Every line below that holds the string "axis" should be copied.

Data items
- - -

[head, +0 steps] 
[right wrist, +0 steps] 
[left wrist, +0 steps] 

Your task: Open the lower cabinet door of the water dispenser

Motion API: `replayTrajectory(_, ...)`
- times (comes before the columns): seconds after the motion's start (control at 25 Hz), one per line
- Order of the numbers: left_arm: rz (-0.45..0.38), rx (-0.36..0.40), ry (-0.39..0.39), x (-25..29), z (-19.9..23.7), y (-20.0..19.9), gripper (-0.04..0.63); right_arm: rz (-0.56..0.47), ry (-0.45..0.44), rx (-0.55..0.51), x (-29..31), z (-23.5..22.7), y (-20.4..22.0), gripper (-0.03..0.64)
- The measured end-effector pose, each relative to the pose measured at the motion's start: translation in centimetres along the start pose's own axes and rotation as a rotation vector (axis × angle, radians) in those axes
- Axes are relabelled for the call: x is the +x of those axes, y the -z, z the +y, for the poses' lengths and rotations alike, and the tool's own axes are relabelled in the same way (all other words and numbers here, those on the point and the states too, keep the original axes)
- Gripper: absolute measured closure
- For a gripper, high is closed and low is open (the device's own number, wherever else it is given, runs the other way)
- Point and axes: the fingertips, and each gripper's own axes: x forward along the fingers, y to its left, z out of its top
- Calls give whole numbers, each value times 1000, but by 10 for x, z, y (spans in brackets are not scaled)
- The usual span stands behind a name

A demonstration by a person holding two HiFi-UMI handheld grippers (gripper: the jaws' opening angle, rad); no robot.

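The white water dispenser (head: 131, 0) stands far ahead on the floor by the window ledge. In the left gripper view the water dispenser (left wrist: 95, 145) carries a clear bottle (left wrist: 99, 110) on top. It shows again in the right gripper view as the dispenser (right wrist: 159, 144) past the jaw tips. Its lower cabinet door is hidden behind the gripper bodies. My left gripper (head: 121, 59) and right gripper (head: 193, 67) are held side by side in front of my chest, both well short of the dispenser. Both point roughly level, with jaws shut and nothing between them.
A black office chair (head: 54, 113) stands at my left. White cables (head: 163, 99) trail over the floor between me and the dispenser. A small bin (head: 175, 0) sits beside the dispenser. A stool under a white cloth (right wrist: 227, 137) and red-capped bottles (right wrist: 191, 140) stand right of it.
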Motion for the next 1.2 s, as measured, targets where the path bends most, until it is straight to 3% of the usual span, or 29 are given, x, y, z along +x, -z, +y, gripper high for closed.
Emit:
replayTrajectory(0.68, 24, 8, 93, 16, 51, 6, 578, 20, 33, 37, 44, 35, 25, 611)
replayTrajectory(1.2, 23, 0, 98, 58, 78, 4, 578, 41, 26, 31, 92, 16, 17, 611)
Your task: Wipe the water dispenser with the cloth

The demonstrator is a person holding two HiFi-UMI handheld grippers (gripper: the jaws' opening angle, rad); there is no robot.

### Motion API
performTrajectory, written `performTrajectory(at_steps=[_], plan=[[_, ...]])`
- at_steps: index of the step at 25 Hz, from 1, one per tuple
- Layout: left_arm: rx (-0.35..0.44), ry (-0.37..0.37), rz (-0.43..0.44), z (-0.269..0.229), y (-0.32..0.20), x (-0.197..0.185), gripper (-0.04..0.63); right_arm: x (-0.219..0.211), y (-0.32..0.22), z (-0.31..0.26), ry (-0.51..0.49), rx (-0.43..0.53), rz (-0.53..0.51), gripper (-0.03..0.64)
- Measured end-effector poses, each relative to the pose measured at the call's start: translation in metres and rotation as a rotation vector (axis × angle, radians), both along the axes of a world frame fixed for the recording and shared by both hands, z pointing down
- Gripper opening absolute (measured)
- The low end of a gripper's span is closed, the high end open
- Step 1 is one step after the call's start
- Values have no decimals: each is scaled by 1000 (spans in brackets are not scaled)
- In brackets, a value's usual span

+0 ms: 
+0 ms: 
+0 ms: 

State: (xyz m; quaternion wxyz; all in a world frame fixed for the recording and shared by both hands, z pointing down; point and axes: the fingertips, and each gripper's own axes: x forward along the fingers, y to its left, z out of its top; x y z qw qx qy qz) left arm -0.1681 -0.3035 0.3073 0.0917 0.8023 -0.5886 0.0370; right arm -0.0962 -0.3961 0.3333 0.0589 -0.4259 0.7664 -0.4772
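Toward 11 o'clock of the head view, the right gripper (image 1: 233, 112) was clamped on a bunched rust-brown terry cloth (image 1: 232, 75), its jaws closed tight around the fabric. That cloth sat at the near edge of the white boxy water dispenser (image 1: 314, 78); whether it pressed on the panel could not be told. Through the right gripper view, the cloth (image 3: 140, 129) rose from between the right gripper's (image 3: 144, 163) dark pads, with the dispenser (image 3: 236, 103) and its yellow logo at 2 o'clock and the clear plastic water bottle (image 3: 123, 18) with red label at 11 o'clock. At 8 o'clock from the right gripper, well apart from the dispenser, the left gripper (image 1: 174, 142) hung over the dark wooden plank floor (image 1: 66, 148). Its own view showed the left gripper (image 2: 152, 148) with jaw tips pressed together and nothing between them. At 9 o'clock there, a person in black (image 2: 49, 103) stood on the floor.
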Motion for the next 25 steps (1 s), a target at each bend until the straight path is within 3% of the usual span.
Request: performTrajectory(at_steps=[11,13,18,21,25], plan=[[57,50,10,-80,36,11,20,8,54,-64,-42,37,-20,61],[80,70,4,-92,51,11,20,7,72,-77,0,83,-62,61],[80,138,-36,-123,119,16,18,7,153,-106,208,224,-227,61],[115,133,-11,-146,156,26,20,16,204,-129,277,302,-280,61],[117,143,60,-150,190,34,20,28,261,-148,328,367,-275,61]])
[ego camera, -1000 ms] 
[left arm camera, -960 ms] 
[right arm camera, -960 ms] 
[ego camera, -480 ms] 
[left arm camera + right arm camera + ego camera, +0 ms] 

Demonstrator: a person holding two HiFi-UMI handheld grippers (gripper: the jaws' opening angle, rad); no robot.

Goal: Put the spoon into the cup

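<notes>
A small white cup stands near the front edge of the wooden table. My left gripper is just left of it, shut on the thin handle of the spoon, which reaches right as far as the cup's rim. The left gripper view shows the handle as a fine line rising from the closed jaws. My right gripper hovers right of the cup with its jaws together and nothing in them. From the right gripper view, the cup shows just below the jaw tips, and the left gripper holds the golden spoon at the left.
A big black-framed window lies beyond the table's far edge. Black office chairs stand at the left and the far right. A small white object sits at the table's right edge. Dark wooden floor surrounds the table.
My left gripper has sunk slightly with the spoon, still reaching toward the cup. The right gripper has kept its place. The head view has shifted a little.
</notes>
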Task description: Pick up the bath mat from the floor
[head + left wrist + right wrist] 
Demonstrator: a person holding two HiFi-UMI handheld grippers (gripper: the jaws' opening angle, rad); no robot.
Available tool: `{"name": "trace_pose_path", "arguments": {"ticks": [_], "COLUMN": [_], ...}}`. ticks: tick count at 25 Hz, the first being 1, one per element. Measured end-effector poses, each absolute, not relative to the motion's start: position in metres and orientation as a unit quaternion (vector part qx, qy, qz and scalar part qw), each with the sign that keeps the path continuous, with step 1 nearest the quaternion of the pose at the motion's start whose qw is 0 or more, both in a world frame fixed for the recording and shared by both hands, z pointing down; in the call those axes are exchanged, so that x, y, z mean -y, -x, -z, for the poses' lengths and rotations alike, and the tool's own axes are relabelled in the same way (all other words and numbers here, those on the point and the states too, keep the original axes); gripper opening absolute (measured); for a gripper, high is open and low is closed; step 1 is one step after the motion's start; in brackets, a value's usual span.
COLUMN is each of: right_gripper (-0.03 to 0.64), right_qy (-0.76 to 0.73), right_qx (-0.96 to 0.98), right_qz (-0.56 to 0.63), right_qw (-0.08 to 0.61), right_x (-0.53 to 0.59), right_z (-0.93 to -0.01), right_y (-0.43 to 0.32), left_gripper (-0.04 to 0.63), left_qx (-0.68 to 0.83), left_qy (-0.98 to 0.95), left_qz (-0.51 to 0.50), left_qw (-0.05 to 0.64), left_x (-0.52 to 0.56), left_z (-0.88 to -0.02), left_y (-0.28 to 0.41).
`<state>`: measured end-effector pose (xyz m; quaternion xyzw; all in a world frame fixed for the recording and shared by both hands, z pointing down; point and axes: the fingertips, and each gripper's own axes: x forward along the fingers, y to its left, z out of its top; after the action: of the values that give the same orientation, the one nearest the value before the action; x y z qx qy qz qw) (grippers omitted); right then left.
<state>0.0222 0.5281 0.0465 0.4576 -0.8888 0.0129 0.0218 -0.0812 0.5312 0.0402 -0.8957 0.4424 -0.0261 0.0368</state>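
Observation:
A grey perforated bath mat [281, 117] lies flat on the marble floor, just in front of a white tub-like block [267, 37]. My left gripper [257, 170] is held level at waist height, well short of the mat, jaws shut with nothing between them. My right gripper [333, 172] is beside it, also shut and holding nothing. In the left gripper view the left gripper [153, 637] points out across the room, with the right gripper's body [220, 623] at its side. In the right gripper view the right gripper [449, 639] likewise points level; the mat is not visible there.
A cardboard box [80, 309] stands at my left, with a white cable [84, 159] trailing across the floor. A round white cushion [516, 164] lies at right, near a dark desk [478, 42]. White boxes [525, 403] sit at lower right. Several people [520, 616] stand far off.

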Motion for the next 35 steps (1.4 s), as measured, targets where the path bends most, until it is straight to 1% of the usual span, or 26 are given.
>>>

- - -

• RESPONSE TO THE EXERCISE:
- The measured end-effector pose, each relative to the pose measured at the motion's start: translation in centimetres along the start pose's own axes and rotation as a rotation vector (axis × angle, radians) in those axes
- Measured end-effector poses, each relative to the pose measured at the call's start: translation in metres and rotation as a rotation vector (axis × angle, radians), both along the axes of a world frame fixed for the recording and shared by both hands, z pointing down

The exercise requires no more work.